Omizu

海軍特別年少兵のOmizuのレビュー・感想・評価

海軍特別年少兵(1972年製作の映画)
3.8
【1972年キネマ旬報日本映画ベストテン 第7位】
『また逢う日まで』今井正監督作品。東宝創立40周年記念作品で、「東宝8.15シリーズ」最後の作品である。リアリズムに徹した反戦映画となっている。

これまたアマプラレンタルでしか観られない作品。最近ようやくDVDにはなっているようだが、レンタルにはなかった。

最初と最後が繋がる構造になっていて、派手な特撮は使わず戦争のリアルを伝える誠実な作品になっている。

14歳で戦場に駆り出された少年たちの過酷な訓練、そして指揮する教官たちの思想や葛藤をリアルに描いている。

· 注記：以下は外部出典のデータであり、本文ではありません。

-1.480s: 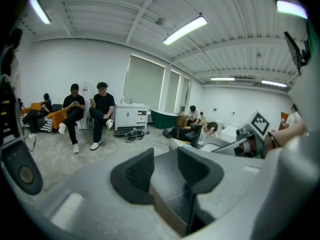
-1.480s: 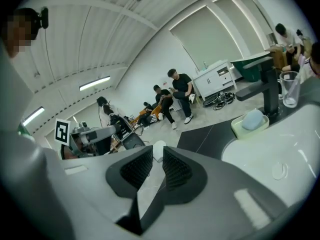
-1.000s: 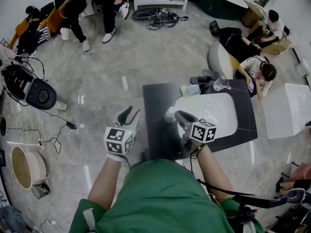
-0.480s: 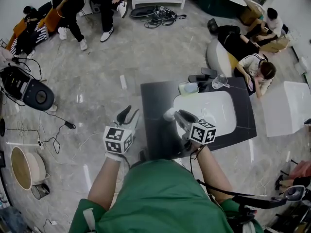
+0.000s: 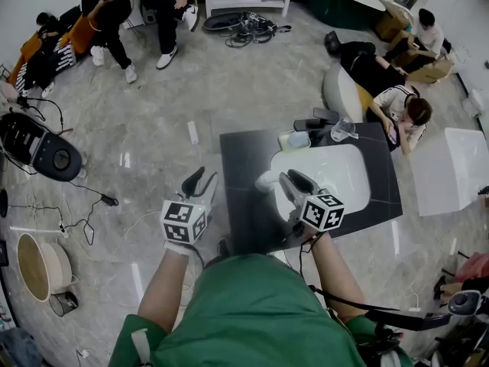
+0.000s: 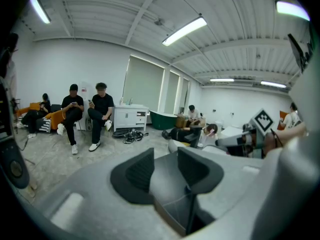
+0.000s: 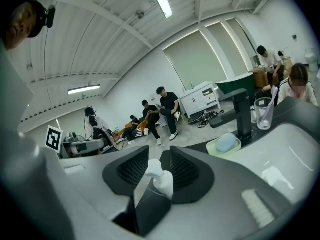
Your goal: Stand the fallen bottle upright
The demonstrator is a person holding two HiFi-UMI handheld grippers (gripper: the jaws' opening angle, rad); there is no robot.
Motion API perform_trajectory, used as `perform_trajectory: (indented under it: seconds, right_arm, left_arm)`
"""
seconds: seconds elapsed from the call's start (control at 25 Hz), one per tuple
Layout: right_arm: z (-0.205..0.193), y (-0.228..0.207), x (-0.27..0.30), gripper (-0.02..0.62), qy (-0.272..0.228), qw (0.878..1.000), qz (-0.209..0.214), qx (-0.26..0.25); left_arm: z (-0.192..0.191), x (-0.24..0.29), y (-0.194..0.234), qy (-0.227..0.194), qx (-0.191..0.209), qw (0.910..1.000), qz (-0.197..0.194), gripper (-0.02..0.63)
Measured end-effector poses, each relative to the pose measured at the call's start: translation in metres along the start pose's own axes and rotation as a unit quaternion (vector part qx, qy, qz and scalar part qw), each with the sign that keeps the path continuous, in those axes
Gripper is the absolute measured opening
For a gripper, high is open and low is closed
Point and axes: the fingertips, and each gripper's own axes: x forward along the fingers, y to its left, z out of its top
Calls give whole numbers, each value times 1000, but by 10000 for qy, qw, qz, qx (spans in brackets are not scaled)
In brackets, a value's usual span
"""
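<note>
A small white pump bottle point(image 5: 264, 180) stands upright on the dark countertop point(image 5: 241, 159), left of the sink. In the right gripper view the bottle point(image 7: 162, 181) rises between the two dark pads. My right gripper point(image 5: 281, 180) point(image 7: 158, 167) has just been opening its jaws. They now stand open around the bottle, with a gap showing on its left side. My left gripper point(image 5: 197, 182) point(image 6: 167, 170) hangs off the counter's left edge, open with nothing between its fingers.
A white sink basin point(image 5: 328, 170) fills the counter's right half, with a dark faucet point(image 7: 241, 111) behind it. A green soap dish with a blue soap point(image 5: 298, 139) point(image 7: 225, 144) and a clear cup point(image 5: 345, 131) point(image 7: 264, 112) stand at the back. Several people sit around the room.
The right gripper's jaws have spread apart and the gripper has drawn back a little. The bottle stays upright in the same spot. The left gripper has not moved.
</note>
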Motion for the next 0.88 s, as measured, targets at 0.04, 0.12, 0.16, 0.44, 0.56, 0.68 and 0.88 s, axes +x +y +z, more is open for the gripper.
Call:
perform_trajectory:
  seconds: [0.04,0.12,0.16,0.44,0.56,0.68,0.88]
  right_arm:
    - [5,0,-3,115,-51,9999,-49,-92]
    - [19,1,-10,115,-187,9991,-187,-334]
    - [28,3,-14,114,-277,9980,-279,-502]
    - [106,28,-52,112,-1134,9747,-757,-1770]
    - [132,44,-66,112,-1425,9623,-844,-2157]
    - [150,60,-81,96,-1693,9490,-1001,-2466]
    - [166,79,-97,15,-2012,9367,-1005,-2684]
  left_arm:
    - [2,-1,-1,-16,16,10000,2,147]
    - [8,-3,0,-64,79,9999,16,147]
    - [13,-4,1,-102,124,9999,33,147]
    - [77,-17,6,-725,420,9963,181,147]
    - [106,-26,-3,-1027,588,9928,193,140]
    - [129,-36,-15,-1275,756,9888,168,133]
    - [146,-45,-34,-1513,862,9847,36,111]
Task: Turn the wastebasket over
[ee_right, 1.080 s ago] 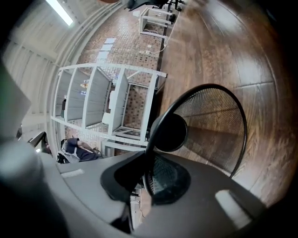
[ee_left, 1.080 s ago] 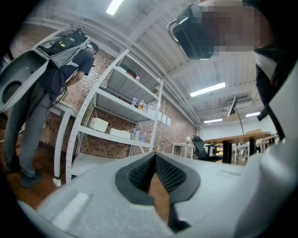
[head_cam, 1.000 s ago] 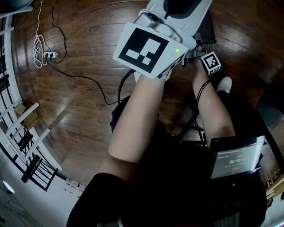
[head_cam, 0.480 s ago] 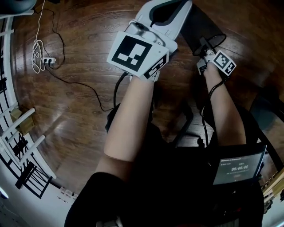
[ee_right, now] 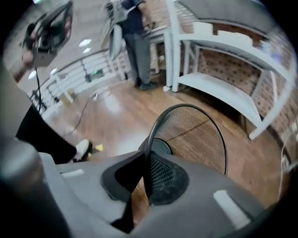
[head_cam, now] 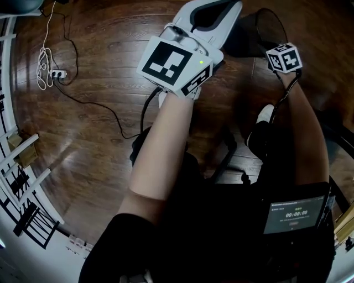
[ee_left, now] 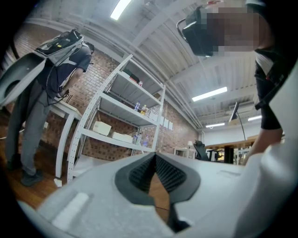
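Observation:
The wastebasket (ee_right: 195, 135) is black wire mesh with a round rim, and I look into its open mouth down to the solid bottom. In the head view the wastebasket (head_cam: 264, 32) is tilted above the wooden floor at the top right. My right gripper (ee_right: 146, 160) pinches the near rim; its jaws are closing on the mesh wall between the pads. From above, the right gripper (head_cam: 275, 51) shows mostly its marker cube. My left gripper (head_cam: 212, 6) is held out level beside the basket, apart from it. Its jaws (ee_left: 155, 156) meet at the tip with nothing between them.
A power strip with a cable (head_cam: 55, 72) lies on the floor at the left, by a white railing (head_cam: 12, 166). White shelving (ee_right: 223, 79) stands behind the basket and a person (ee_right: 134, 37) stands near it. My shoe (head_cam: 267, 114) is under the right arm.
The right gripper has swung right and upward and rolled over. The basket has turned with it, so its open mouth now faces the gripper camera. The left gripper has hardly moved.

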A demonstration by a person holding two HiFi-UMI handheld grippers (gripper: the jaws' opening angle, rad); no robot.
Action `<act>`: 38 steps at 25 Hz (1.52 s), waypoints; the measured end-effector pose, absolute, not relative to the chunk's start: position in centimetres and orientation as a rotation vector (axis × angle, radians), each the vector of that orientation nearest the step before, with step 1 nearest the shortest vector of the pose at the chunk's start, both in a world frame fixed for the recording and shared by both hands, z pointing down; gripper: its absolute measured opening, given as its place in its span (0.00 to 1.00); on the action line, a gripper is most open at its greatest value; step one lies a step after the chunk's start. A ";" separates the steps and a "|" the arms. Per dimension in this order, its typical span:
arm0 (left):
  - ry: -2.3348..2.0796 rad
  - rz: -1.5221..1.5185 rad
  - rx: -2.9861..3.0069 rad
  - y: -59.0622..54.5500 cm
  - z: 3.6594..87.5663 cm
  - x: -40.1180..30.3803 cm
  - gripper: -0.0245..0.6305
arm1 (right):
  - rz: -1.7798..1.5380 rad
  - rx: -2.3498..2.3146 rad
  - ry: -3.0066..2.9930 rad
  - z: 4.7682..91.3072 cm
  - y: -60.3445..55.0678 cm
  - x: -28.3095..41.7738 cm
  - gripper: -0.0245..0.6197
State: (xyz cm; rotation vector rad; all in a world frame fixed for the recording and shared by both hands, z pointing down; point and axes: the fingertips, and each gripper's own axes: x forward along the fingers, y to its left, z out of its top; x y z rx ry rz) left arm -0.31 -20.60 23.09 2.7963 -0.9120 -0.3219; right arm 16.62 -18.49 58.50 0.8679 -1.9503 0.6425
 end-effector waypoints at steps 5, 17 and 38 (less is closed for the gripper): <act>-0.929 -0.343 2.766 -21.0 23.3 -1.1 0.04 | 0.322 0.549 -1.835 61.0 -15.2 10.6 0.07; -0.934 -0.322 2.763 -20.9 23.5 -0.9 0.04 | 0.208 0.443 -1.814 63.3 -12.3 8.4 0.08; -0.760 -0.134 2.900 -15.1 25.5 4.5 0.04 | 0.228 1.137 -2.698 29.5 -13.6 9.1 0.05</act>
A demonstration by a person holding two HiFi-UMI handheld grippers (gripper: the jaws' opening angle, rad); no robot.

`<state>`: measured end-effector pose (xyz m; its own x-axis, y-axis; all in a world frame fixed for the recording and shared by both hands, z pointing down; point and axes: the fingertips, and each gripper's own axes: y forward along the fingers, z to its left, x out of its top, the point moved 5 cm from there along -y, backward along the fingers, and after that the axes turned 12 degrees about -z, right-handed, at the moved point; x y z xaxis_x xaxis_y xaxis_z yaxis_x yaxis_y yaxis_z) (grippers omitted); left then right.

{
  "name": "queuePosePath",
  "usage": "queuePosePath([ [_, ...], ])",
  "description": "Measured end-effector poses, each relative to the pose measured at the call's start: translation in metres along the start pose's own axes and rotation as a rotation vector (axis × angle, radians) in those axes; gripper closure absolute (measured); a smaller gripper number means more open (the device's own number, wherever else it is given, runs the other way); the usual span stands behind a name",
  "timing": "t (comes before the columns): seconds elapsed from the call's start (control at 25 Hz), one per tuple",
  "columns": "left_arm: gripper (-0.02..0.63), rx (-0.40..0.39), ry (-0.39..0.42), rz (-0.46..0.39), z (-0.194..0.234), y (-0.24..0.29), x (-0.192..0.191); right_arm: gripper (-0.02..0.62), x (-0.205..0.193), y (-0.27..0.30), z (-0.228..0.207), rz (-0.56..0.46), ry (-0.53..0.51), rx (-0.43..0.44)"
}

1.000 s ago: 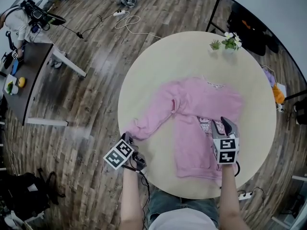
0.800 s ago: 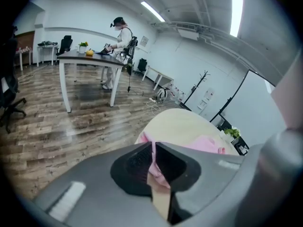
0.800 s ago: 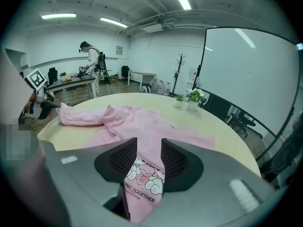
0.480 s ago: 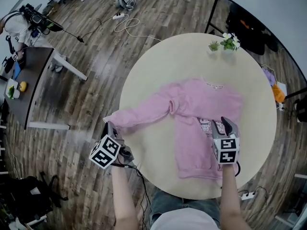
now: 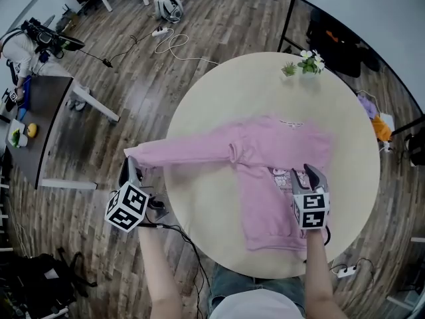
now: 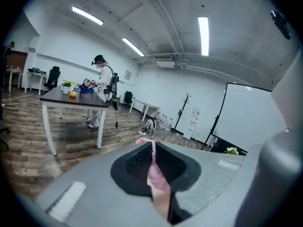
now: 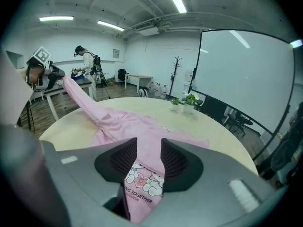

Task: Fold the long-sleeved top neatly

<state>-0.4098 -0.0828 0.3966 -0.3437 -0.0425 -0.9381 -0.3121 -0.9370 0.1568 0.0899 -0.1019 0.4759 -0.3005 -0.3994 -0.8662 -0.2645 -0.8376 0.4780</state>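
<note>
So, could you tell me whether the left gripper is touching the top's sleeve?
Touching. In the left gripper view, the left gripper is clamped on the pink sleeve.

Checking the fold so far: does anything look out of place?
One sleeve of the top stretches straight out past the edge of the table, its end pinched in the left gripper. Otherwise nothing looks odd.

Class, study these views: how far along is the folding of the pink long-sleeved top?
Done: the pink long-sleeved top lies flat, print up, on the round beige table. In hand: the left gripper is shut on one sleeve's cuff, stretching that sleeve out past the table edge; the right gripper, jaws apart, sits by the print. Left: folding this sleeve in, then the body.
</note>
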Motion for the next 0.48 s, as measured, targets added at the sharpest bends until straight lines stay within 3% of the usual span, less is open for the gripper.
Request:
queuePosePath([
  [0.2, 0.58, -0.101, 0.076, -0.055, -0.041, 0.007, 0.019, 0.41, -0.001, -0.005, -0.01, -0.004, 0.013, -0.032],
  [0.48, 0.58, -0.309, 0.17, -0.13, -0.13, 0.005, 0.035, 0.41, -0.007, -0.02, -0.024, -0.007, 0.045, -0.091],
])
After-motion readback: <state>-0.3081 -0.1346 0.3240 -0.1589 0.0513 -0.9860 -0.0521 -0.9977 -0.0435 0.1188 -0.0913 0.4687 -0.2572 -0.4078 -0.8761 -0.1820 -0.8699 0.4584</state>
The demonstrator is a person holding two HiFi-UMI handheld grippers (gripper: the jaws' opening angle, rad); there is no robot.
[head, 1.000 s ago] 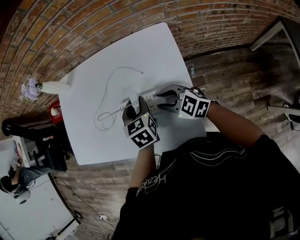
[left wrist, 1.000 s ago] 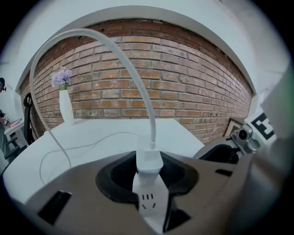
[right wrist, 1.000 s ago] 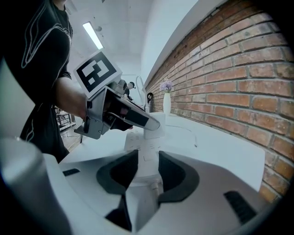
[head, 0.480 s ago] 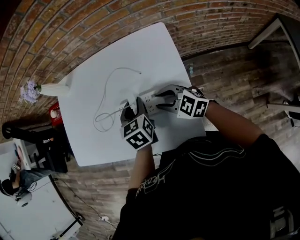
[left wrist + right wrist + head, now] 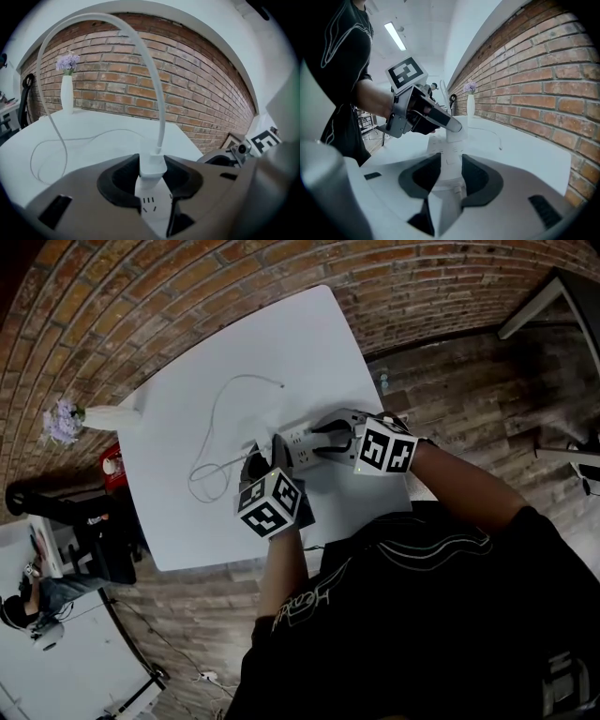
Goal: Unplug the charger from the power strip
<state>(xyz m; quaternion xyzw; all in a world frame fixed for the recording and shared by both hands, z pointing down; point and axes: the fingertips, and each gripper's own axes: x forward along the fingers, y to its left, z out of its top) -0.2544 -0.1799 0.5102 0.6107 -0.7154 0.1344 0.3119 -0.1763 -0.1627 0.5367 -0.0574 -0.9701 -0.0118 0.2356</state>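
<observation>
A white power strip (image 5: 300, 439) lies near the middle of the white table (image 5: 187, 521). My right gripper (image 5: 321, 439) is shut on its near end, and in the right gripper view the strip (image 5: 443, 150) sits between the pads (image 5: 423, 174). My left gripper (image 5: 152, 165) is shut on the white charger (image 5: 152, 168), which stands on the strip's far end. Socket slots (image 5: 149, 201) show just below it. I cannot tell whether its pins are still in the socket. Its thin white cable (image 5: 220, 413) loops away across the table.
A white vase of purple flowers (image 5: 94, 415) lies at the table's left corner, next to the brick wall (image 5: 141, 296). A red object (image 5: 111, 463) sits beside the table's left edge. Wood floor lies to the right, and the person's dark sleeves hide the near edge.
My left gripper has rolled a little about its own axis, and its marker cube has shifted slightly left. The right gripper and the strip have kept still.
</observation>
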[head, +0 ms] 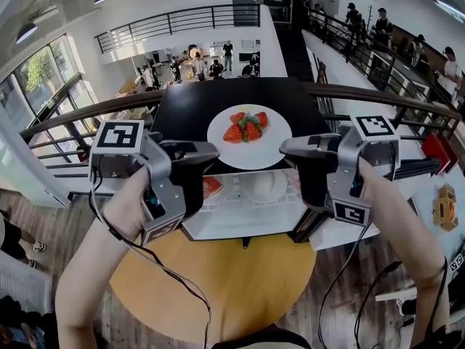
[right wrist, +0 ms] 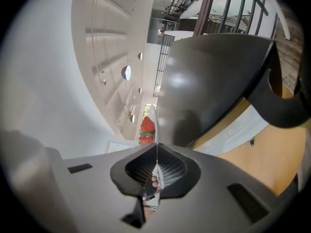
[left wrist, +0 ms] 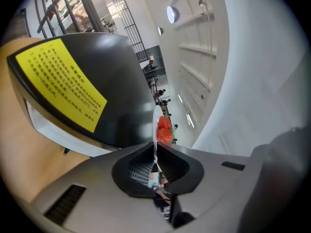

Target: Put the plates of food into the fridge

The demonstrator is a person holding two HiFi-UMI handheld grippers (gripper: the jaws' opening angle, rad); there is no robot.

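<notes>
While each clamps an opposite rim, the left gripper and right gripper hold a plate of strawberries above a black fridge on the counter.

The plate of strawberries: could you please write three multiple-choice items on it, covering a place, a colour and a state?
1. Where is the plate of strawberries relative to the black fridge?
A. on a shelf inside it
B. in the air over its top
C. underneath it

2. What colour is the fridge's label?
A. yellow
B. green
C. pink

3. How is the left gripper?
A. open and empty
B. shut on a strawberry
C. shut on the plate's rim

Answers:
1. B, the head view shows the plate held above the fridge top.
2. A, the left gripper view shows the label yellow.
3. C, the rim sits pinched between its jaws.
</notes>
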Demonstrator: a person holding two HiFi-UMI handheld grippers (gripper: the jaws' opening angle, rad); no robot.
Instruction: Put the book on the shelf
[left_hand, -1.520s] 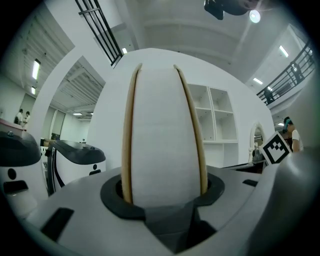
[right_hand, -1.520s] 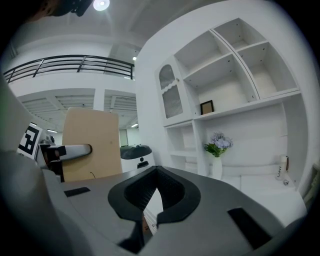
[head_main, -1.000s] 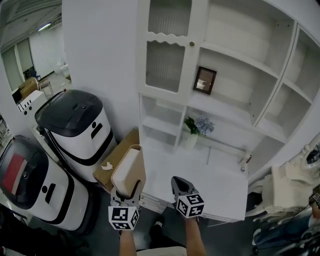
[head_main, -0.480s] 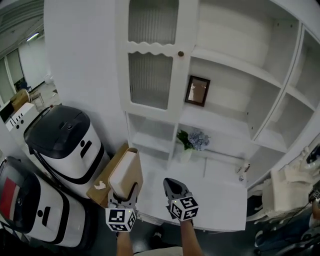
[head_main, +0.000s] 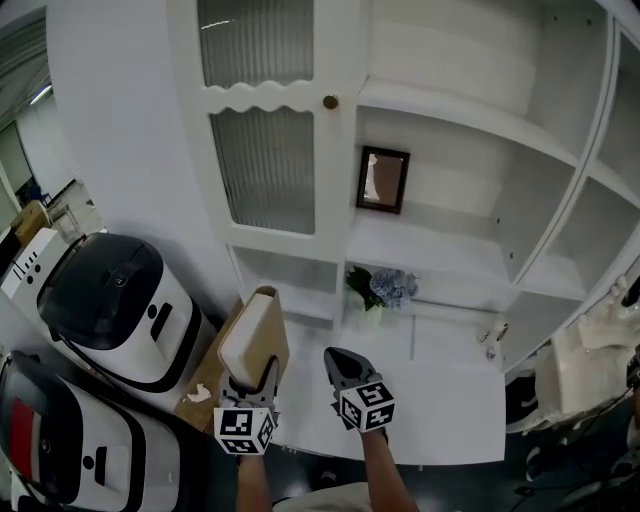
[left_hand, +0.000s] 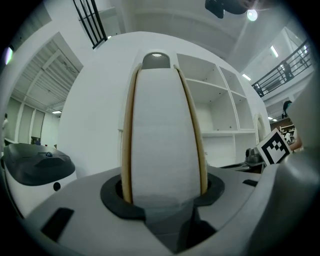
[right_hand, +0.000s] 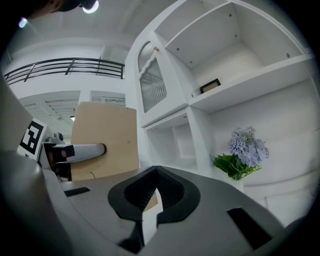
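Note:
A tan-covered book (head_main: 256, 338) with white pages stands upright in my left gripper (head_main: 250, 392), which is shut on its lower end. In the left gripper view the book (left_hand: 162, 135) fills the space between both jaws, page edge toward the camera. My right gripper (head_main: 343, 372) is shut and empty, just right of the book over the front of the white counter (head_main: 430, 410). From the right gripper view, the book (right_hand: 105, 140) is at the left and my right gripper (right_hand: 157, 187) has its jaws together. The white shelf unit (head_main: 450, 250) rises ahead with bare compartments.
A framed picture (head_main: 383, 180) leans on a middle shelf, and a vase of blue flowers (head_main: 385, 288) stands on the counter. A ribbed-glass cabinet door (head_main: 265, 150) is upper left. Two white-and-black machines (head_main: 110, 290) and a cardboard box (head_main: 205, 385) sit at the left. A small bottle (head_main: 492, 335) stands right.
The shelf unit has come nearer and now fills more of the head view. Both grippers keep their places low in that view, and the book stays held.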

そのあたりはさすが今井正。

少年たちが志願するまでの過去がそれぞれ描かれるのだが、各々立場は違うものの胸が痛い。「お国のため」という美名につられて過酷な訓練を受け戦場に出るまでが辛い。

一方、教官たちは教官たちで思想が違い、ぶつかり合う。力を重視する鬼教官、愛を重視する優しい教官、諦めの境地にいる教官など。

「敵国の言葉を習って役に立つのか」という言葉がラスト(冒頭)に繋がる構成が上手い。上手いと同時に残酷だなとも感じる。

決して楽しい映画ではないが、名匠今井正が紡ぐ戦争叙事詩は見応えがある。内容の濃い127分間だった。